82% of advisers call for ‘unnecessary’ lifetime allowance to be abolished

The vast majority (82%) of financial advisers think the pension lifetime allowance (LTA) should be scrapped according to new research conducted by AJ Bell.
13 October 2015

The vast majority (82%) of financial advisers think the pension lifetime allowance (LTA) should be scrapped according to new research conducted by AJ Bell.

The top three reasons given by advisers for abolishing the LTA were because:

1. It is unnecessary to have in conjunction with an annual allowance – 68% of advisers
2. It penalises investment growth – 52% of advisers
3. The rules around protecting existing pension savings are too complex – 51% of advisers

The rules governing how people can protect existing pension savings that exceed the LTA are about to become even more complex. There are already five regimes in place to protect savings above the previous LTA levels and two more will come into effect in April 2016 when the LTA reduces further to £1m. 

A total of seven levels of protection mean the layers of complexity are increasing and there are a number of important considerations for pension investors and financial planners: 

1. The rules around the two new levels of protection for the reduced £1m LTA are not known yet but if they are anything like existing protection rules, any money purchase contributions made after 6 April 2016 will cause one version of the protection – fixed protection 2016 - to be lost. This is complicated further by the fact that it won’t be possible to apply for either of the new protections until Finance Bill 2016 is delivered which will be after April 2016. This will create a period of limbo for pension investors in this position.

This could result in people who were intending to rely on fixed protection 2016 not being able to take benefits for an undefined period after 6 April 2016, or face complications with the LTA. It may also increase the risk that someone will forget to stop making a contribution that will invalidate the fixed protection, because they won’t have obtained the relevant form of protection which would act as the reminder to stop paying in.

2. Investors with public sector final salary benefits may be presented with LTA challenges due to the lower allowance. These may be in respect of those final salary benefits or in respect of money purchase savings that they have accrued elsewhere, in a SIPP for example.

3. If investors take benefits this tax year, they can lock in the current LTA of £1.25m. However, their fund value will be tested again at age 75. The age-75 fund value can be reduced by drawing income from the scheme if it is in danger of breaching the LTA.

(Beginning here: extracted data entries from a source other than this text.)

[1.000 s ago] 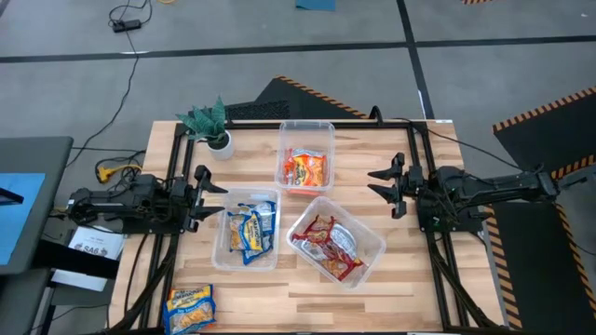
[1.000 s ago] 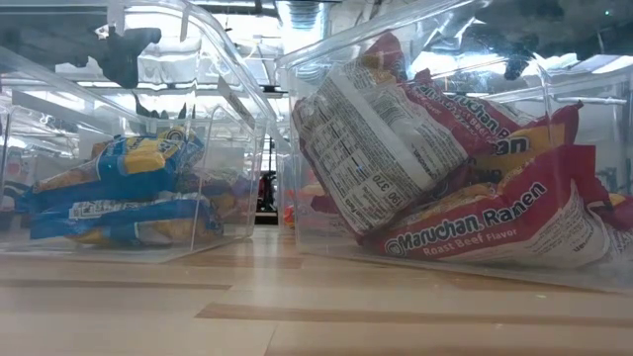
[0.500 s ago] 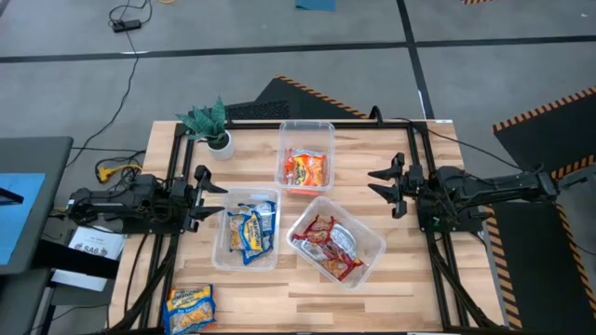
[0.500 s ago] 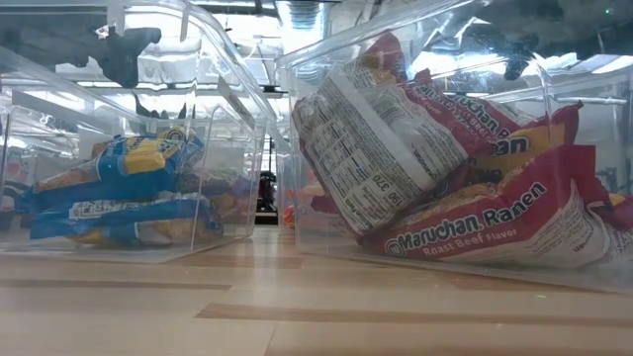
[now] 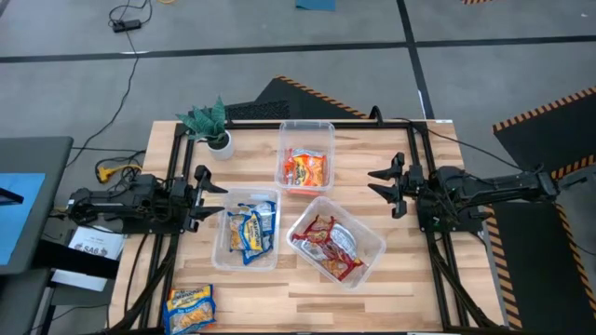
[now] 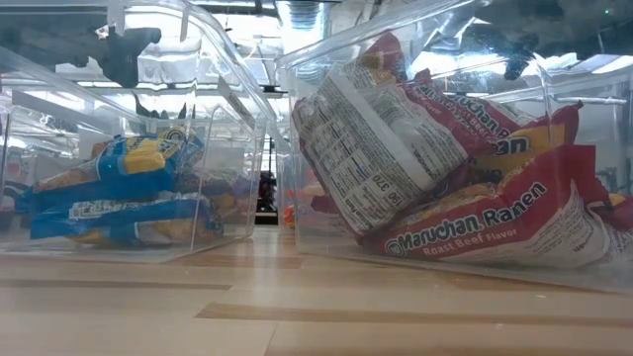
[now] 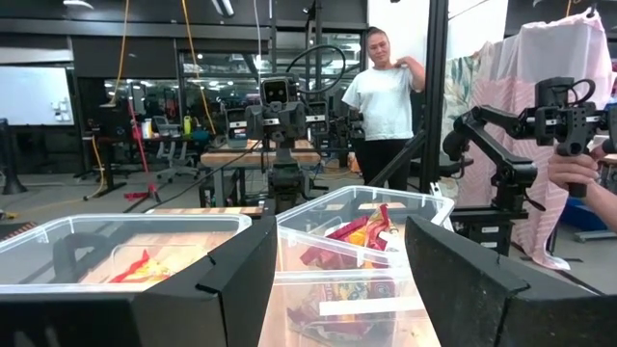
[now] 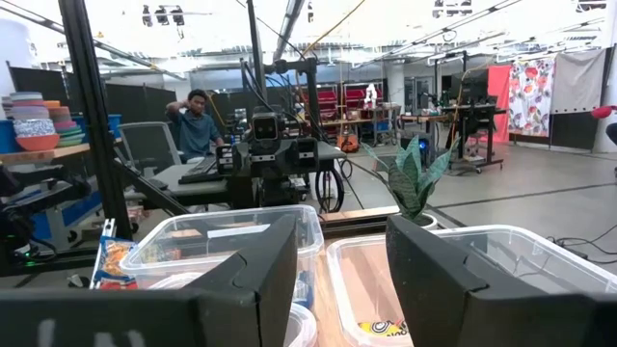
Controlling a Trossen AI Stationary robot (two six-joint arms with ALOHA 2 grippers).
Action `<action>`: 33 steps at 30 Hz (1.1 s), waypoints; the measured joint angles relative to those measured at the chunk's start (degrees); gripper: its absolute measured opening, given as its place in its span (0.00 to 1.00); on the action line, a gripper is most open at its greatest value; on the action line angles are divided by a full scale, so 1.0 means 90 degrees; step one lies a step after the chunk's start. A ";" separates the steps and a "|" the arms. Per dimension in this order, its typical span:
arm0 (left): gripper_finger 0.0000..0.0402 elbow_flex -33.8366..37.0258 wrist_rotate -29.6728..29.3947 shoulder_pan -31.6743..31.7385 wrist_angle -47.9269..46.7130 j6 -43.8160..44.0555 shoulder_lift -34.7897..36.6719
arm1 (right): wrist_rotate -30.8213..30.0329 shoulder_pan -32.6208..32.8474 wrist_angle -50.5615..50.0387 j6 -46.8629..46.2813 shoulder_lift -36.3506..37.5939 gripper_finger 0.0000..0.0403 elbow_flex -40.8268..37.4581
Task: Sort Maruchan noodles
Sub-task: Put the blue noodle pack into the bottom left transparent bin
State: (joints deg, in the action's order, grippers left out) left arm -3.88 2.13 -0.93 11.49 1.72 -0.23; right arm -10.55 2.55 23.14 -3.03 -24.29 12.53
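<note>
Three clear bins stand on the wooden table. The far one (image 5: pixel 306 156) holds orange noodle packets (image 5: pixel 305 169), the left one (image 5: pixel 247 229) blue ones (image 5: pixel 250 231), the right one (image 5: pixel 336 242) red ones (image 5: pixel 326 246). One yellow-blue packet (image 5: pixel 190 308) lies flat on the table's near left corner. My left gripper (image 5: pixel 207 196) stands open at the left edge, raised, apart from the bins. My right gripper (image 5: pixel 384 185) stands open at the right edge, likewise holding nothing.
A small green potted plant (image 5: pixel 210 124) stands at the far left corner. Black frame rails run along the table's left and right sides. Bare wood lies along the near edge. People show in the room beyond the table in both wrist views.
</note>
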 joint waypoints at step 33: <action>0.55 -0.0062 -0.0073 -0.0012 0.0595 0.0552 -0.0139 | 0.0000 0.0000 -0.0001 -0.0010 0.0000 0.45 0.0000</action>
State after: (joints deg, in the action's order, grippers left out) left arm -4.44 1.48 -1.04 16.85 6.69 -1.48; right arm -10.55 2.55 23.14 -3.11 -24.29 12.53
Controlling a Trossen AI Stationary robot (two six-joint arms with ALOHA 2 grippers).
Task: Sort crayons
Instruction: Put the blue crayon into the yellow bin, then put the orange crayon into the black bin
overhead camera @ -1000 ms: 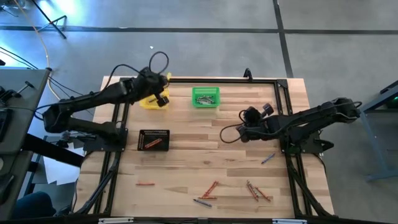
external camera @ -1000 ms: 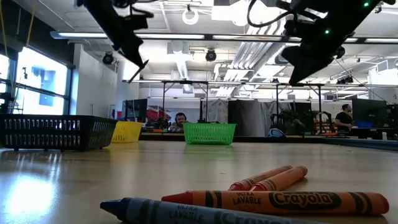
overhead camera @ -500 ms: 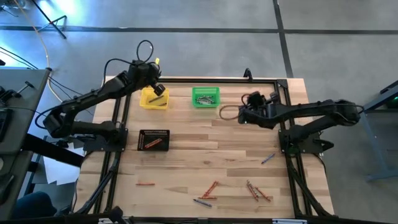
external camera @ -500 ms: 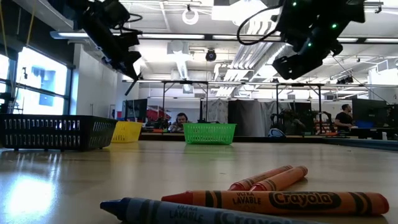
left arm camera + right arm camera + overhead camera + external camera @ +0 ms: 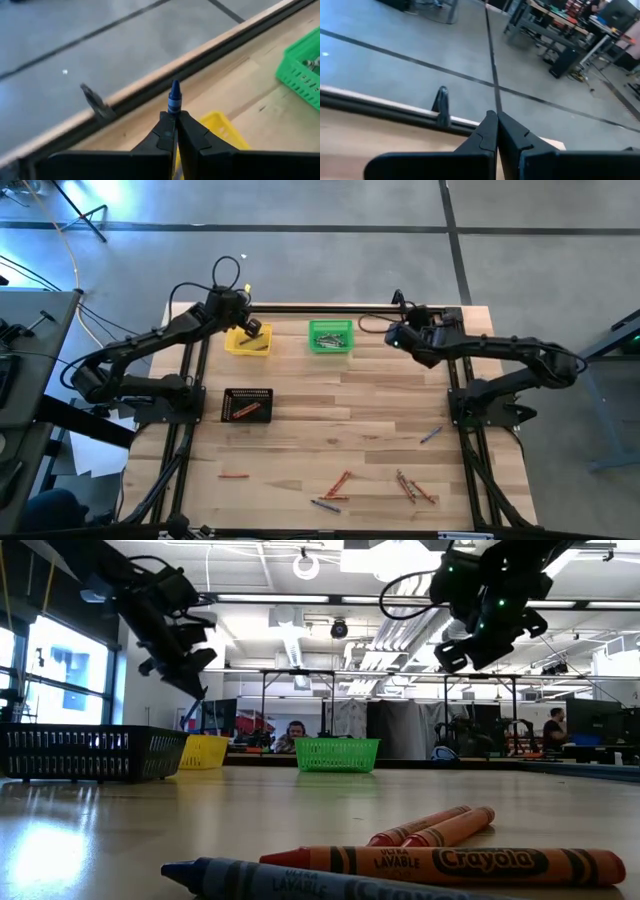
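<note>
Left claw [image 5: 175, 131] pinching blue crayon [image 5: 174, 96] above yellow bin [image 5: 247, 340], only tip visible, right claw [image 5: 496, 131] closed, empty

Both arms raised, left claw [image 5: 174, 131] and right claw [image 5: 497, 131] clamped.

Grey concrete floor [image 5: 320, 240] crossed by dark seam lines, surrounding a pale wood-plank table [image 5: 330, 440] with a black frame; bright window [image 5: 55, 670] at one side of the room. Open ceiling [image 5: 300, 580] with white ducts and strip lights; dark workbenches [image 5: 300, 690] beyond; seated person [image 5: 290, 735] in the distance.
</note>
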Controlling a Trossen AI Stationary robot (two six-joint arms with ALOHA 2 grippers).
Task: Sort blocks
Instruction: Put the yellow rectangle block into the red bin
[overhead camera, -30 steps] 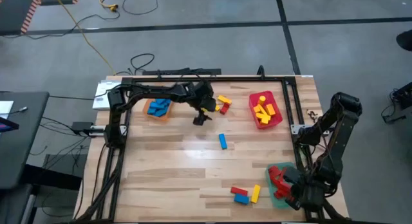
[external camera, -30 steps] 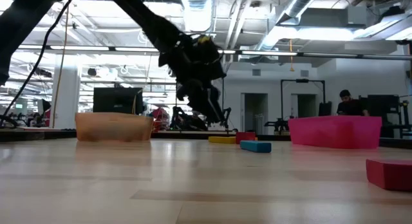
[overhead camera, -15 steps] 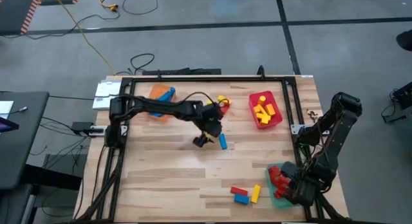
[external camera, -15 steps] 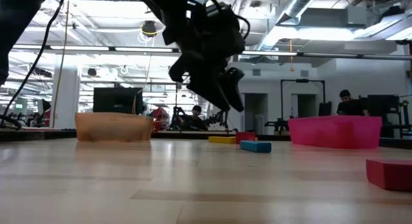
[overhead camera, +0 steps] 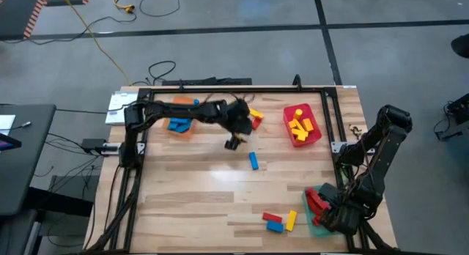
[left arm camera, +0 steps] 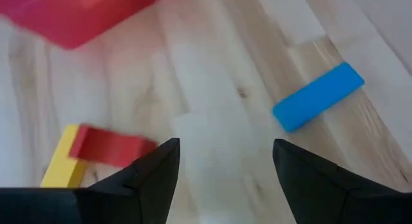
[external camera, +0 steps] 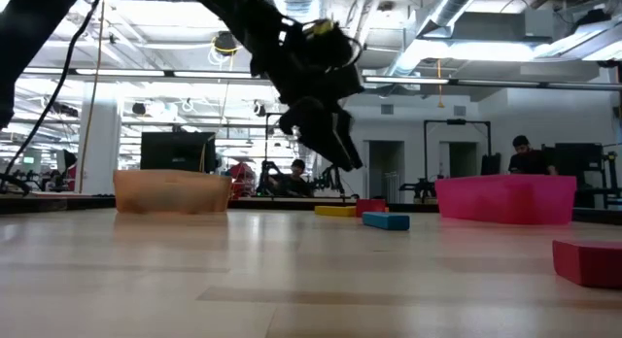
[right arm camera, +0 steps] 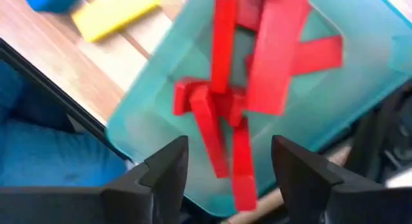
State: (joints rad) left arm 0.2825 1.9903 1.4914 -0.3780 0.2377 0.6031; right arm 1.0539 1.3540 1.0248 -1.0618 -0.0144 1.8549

4. Watch out for auto-enrolment contributions. Investors must remember to opt out of their auto-enrolment scheme within a month if they don’t want to lose their protection. If they do lose protection, failure to notify HMRC within 90 days will result in a fine plus interest payments.

5. The LTA comes into play in other pensions calculations. Often overlooked, legislation says the maximum value of tax free cash is limited to 25% of the investor’s available LTA. This is based on the standard LTA. Therefore, a lower standard LTA of £1m will mean a lower maximum tax free cash amount.

Gareth James, head of technical resources at AJ Bell, comments:

The lifetime allowance for money purchase pensions now seems like one of the most unnecessary features of our pension system. Of the 18% of advisers that think the lifetime allowance should be maintained the reason given by all of them is because it is necessary to limit the cost of pensions to the Government. However, this can be just as easily achieved by controlling the annual allowance. Certainly the two in tandem seem to be trying to achieve the same thing.

Further complication is round the corner early next year when the lifetime allowance will be reduced to £1m but there will be no mechanism for people to apply for protection at that level until some unknown future date. This could just be an unintended outcome or maybe the Government knows this won’t be an issue because it intends to scrap the lifetime allowance before then. The autumn statement would be an ideal time to do this and would be welcomed by us and the majority of financial advisers.”